EAST LINTON, Scotland - A modern take on the age-old farming technique of plowing charred plants into the soil could help tackle climate change and even food security, according to researchers in Scotland.

Their study is looking at biochar, a charcoal like substance produced from heating farm or food waste, which when plowed into the soil can store the greenhouse gas carbon dioxide and may help retain nutrients and water.

The process of making biochar also produces low-carbon energy, including heat and an energy-rich gas which can be burned to produce electricity.

The farmer can use his agricultural residues to produce clean energy. He is off-setting the fossil fuel usage that he would ordinarily have, said Jason Cook, a PhD student at Edinburgh University.

By applying the char to the land he would (also) mitigate the need for oil-derived fertilizers, and lock away the greenhouse gas carbon dioxide.

We don't understand everything -- but it does have huge potential, he said. Some scientists have questioned the benefit of biochar for soil fertility.

Cook is in the second year of biochar field trials at Stonelaws Farm in picturesque East Lothian. It is farmed by Colin Hunter, who remembers a similar technique being used when he was a child.

The farm I was brought up on used to take the ash from the local village and put it on the soil and what we found was that we always got a higher yield on that area of the ground that had the ash put on it, he said.

Hunter has already adopted several environmentally friendly practices including minimum tillage which means he no longer ploughs his fields, reducing his carbon footprint and improving soil quality.

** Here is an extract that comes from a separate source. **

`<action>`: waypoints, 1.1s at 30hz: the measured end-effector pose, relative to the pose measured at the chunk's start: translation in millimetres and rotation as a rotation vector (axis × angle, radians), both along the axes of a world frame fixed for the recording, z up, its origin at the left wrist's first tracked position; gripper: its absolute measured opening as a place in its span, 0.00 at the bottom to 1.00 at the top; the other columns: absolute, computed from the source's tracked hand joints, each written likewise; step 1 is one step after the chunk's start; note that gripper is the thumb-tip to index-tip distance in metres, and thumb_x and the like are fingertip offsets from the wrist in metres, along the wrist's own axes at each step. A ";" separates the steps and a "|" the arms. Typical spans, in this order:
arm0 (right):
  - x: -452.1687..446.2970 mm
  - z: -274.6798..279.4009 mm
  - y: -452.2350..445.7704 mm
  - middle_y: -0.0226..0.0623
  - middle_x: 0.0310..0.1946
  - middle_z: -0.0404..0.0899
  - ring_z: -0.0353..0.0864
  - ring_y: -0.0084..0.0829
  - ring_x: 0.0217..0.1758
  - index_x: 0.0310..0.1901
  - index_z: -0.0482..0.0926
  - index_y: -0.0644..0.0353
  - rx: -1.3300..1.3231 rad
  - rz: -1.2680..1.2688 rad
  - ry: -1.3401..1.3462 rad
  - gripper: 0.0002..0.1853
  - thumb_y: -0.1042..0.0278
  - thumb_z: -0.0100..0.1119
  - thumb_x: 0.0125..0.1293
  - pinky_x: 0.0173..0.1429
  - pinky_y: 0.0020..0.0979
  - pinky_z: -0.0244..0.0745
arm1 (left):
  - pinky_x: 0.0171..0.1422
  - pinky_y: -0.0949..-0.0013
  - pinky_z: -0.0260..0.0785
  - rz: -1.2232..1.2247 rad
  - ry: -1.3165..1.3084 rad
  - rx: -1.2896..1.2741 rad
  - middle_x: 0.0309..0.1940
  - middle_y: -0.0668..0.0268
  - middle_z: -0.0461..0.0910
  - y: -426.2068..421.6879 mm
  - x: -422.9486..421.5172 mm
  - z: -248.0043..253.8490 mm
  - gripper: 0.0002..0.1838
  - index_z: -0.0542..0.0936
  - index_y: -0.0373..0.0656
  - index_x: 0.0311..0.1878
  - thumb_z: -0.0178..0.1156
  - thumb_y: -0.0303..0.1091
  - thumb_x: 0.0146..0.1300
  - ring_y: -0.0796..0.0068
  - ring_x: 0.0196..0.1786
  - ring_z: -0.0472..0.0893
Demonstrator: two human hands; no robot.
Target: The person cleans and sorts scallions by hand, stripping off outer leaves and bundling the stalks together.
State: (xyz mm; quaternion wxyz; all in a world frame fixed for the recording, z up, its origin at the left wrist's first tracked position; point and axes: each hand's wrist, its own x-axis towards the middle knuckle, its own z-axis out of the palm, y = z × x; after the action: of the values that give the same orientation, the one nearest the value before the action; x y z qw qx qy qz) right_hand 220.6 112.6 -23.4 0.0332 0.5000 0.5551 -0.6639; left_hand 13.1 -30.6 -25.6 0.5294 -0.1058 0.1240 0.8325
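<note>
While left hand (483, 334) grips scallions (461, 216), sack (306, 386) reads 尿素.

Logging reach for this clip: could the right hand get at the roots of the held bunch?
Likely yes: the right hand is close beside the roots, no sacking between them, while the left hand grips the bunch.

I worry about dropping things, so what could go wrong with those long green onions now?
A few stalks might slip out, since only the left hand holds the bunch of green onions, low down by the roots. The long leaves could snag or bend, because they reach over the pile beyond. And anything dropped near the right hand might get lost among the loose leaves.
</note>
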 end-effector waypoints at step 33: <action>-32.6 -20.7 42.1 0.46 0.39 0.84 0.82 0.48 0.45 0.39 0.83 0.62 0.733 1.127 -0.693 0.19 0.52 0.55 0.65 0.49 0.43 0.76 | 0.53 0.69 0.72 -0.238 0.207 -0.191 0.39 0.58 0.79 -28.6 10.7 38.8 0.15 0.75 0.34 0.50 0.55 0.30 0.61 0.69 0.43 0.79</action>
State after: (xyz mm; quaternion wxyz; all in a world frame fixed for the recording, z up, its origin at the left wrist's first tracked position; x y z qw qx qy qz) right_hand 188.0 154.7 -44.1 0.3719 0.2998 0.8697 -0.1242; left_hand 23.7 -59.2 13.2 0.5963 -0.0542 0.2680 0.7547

He has also diversified from simply growing oilseed rape, winter wheat and spring barley and now lets holiday cottages on the farm. He says he is particularly interested in harnessing the heat from the biochar production process for both the cottages and his grain drier.

SOIL

Biochar is made by heating plants or wood in airtight conditions to produce a carbon-rich residue. Plants absorb carbon from the atmosphere as they grow. Subsequently storing it in the soil removes the greenhouse gas from the atmosphere.

One scientist estimated that turning 27 percent of global crop waste into biochar and plowing this into the soil could store 0.2 billion tonnes of carbon annually, compared with more than 8 billion tonnes annual global emissions from burning fossil fuels.

Dr Simon Shackley of the UK Biochar Research Center says farmers should be paid for trapping greenhouse gases in the soil. U.S. Agriculture Secretary Tom Vilsack said that payments for low-carbon farm practices will be a vital component of a planned U.S. $80 billion cap and trade scheme.

But the idea of using charcoal to lock greenhouse gases in the soil has critics, ringing alarm bells among some environmentalists that it could spur deforestation. Its chief problem may be that it is barely proven on a commercial scale - something Cook wants to change.

Climate change is real, it is happening and things need to be done here and now about it and this seems a remarkable way of actually doing something about it, he said.